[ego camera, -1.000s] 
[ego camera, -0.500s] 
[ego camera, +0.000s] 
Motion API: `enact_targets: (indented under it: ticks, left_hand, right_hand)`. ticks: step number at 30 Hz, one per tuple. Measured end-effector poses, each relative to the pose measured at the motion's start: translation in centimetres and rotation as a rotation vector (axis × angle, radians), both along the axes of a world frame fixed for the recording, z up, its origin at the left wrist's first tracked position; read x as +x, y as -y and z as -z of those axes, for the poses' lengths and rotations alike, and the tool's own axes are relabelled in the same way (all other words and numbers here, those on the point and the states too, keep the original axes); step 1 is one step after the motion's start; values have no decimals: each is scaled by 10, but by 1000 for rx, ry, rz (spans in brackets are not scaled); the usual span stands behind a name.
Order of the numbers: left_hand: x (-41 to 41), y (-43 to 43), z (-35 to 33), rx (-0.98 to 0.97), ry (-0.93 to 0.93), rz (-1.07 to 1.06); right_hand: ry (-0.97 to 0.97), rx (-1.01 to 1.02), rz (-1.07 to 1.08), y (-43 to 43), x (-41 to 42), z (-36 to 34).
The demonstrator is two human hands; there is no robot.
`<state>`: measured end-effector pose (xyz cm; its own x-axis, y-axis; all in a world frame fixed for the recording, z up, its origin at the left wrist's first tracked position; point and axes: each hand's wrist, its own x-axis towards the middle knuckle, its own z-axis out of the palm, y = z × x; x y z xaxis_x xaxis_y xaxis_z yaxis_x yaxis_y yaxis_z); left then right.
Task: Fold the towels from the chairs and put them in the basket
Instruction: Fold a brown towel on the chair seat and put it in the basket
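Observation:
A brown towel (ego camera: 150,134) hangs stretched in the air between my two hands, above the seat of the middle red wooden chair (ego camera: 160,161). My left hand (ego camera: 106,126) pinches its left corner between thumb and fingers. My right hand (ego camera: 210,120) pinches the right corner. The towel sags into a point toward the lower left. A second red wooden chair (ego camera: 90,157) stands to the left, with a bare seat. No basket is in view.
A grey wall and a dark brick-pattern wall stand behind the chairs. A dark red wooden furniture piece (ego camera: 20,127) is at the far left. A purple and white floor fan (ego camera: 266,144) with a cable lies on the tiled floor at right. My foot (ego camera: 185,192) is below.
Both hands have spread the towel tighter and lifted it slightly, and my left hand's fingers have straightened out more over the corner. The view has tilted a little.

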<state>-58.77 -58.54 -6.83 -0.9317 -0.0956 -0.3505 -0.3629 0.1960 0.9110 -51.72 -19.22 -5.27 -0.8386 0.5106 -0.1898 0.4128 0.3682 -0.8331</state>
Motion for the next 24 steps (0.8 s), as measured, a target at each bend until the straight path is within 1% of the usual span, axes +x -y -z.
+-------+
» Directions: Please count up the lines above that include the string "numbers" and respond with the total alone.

» Written answer: 2